Pada 1 Mei 2019, Yunantyo mendapat surel dari The International Center for the Promotion of Human Rights (CIPDH) yang berada dibawah United Nations Educational, Scientific and Cultural Organization (UNESCO), yang meminta materi terkait makam Plumbon tersebut. CIPDH-UNESCO kemudian menetapkan makam itu sebagai situs memori terkait pelanggaran HAM berat.
CIPDH-UNESCO didirikan pada 2007 di Buenos Aires, Argentina, untuk meningkatkan kesetaraan dan nondiskriminasi melalui program-program yang mempromosikan kesetaraan gender, keberagaman dan antarbudaya. CIPDH-UNESCO mengandalkan potensi pendidikan warisan budaya dan sejarah sebagai elemen penting dalam membangun identitas kolektif.

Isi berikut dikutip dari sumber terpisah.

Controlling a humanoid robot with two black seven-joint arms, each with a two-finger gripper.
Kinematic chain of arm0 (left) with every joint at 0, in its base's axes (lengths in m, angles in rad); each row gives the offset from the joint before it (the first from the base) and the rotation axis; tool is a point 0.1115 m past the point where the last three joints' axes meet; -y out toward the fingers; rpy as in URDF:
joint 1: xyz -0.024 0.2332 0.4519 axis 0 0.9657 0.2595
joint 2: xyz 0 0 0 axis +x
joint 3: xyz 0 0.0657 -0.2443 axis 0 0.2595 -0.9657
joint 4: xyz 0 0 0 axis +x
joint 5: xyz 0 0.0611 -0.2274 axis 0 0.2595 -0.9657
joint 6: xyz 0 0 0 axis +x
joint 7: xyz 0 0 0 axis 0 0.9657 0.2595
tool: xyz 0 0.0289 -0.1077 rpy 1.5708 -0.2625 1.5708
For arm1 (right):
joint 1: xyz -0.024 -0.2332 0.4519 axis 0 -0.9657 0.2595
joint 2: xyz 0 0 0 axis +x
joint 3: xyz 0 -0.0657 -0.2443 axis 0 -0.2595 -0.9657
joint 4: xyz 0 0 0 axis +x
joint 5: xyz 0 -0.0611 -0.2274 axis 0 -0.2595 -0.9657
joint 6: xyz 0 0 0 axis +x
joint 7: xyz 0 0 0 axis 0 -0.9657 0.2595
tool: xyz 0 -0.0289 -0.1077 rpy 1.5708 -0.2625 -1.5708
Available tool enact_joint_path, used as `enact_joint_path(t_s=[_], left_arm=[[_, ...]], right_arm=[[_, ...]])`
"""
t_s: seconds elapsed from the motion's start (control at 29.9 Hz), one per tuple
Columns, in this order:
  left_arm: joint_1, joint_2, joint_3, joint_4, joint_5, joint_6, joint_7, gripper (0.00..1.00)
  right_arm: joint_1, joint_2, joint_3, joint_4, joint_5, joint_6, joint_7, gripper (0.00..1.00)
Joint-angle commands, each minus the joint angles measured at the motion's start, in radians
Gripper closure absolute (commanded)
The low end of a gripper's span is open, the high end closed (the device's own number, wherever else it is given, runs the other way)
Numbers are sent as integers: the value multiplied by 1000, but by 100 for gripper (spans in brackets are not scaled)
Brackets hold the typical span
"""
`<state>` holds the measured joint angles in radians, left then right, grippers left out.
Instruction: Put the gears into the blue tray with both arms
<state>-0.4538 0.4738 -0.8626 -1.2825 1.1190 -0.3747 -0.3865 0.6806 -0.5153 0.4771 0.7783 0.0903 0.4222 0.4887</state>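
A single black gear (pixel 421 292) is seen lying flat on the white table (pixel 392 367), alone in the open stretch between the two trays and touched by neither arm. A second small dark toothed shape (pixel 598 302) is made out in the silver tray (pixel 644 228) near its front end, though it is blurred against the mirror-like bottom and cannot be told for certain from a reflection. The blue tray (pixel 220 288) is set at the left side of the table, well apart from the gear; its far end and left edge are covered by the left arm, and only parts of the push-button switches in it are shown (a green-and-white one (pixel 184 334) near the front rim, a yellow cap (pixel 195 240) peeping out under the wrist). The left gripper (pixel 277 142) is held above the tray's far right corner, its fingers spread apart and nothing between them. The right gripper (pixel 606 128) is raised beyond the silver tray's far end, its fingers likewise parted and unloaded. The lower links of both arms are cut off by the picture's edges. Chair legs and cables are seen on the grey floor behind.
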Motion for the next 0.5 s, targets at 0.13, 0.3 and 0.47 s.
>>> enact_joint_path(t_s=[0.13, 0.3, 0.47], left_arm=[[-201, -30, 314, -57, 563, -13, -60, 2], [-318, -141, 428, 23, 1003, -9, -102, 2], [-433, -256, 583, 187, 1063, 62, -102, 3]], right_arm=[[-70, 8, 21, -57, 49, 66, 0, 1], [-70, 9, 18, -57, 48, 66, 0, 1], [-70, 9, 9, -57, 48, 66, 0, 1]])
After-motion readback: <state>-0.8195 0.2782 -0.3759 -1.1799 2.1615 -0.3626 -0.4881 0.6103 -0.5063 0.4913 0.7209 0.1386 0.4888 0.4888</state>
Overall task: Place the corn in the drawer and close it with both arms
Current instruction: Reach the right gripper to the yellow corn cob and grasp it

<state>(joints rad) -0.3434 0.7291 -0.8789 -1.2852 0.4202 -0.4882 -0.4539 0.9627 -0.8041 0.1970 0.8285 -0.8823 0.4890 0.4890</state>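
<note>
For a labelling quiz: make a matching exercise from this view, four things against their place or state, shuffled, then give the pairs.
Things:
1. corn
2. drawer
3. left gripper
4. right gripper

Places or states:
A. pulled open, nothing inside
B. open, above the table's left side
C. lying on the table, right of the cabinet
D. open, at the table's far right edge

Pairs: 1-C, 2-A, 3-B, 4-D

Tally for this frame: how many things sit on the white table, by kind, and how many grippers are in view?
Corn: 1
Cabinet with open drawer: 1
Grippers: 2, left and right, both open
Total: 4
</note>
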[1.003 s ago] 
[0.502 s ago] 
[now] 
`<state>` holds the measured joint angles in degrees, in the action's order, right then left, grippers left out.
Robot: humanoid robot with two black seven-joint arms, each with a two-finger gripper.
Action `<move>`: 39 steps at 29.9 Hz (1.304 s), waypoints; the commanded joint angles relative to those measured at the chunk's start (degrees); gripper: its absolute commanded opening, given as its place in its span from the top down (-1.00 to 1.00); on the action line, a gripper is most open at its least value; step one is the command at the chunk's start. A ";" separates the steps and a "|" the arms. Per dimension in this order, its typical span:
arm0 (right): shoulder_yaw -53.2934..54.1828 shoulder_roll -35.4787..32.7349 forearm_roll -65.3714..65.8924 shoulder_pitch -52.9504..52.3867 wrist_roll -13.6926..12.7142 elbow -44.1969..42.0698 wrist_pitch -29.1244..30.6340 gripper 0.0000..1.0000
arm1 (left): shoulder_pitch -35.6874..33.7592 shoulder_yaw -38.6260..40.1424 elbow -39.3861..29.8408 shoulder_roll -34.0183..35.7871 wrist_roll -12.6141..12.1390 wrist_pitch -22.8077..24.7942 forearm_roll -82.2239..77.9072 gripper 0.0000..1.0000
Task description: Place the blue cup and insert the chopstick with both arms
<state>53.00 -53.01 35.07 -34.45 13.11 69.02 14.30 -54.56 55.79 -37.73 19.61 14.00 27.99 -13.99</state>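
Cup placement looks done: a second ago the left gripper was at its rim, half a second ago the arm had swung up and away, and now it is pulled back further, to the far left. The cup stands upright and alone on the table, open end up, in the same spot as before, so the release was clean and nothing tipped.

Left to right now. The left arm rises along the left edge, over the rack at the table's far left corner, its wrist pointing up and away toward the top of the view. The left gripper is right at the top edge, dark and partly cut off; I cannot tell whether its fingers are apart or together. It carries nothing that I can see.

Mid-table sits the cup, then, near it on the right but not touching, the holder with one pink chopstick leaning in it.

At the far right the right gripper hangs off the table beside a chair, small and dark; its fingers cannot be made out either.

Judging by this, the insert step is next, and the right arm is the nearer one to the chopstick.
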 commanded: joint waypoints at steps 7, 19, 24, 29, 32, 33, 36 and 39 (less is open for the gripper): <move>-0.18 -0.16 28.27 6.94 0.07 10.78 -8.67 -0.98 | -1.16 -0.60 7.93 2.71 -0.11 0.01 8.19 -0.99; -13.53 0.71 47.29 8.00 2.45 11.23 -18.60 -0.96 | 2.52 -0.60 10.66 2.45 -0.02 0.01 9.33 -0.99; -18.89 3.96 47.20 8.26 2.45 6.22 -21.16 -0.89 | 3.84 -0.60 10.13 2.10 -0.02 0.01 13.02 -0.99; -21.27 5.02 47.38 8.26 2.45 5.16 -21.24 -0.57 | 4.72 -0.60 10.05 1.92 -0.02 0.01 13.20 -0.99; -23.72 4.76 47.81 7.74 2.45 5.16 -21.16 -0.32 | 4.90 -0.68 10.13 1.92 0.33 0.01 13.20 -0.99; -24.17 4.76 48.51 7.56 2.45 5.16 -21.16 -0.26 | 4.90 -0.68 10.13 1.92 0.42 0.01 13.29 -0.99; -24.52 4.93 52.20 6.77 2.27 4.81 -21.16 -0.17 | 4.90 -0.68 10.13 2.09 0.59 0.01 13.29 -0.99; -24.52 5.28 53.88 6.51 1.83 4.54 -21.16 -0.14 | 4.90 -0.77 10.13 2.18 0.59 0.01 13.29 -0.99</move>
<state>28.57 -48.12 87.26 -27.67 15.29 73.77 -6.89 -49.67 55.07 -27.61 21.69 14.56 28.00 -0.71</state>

Selain itu, CIPDH-UNESCO juga memprioritaskan pendidikan HAM sebagai pendorong untuk mempromosikan budaya koeksistensi demokratis dan akses yang setara terhadap HAM. Untuk itu, CIPDH-UNESCO berupaya memvisualisasikan situs-situs terkait dengan memori pelanggaran HAM berat di seluruh dunia sebagai bagian dari warisan budaya kolektif komunitas dalam bentuk peta interaktif.
Proyek ini juga bertujuan untuk memperoleh pengetahuan tentang bagaimana masyarakat berurusan dengan masa lalu mereka, kebijakan publik apa yang diberlakukan untuk menjaga memori dan untuk mengumumkannya, serta kesepakatan dan konsensus apa yang memungkinkan ingatan ini dikenal.
Proyek ini mendata berbagai warisan meliputi arsip, warisan budaya tak benda, monumen, museum dan situs dengan tema perbudakan, genosida dan atau kejahatan massal, konflik bersenjata, dan persekusi politik.
Makam Plumbon masuk dalam kategori situs persekusi politik bersama kuburan massal Priaranza del Bierzo di Spanyol dan Space for Memory and for the Promotion and Defense of Human Rights (Former ESMA) di Argentina.
Selain makam Plumbon, CIPDH-UNESCO juga memasukan Aksi Kamisan dalam peta mereka. Aksi dengan pakaian dan payung hitam di depan Istana Negara itu masuk dalam kategori warisan budaya tak benda dengan tema persekusi politik.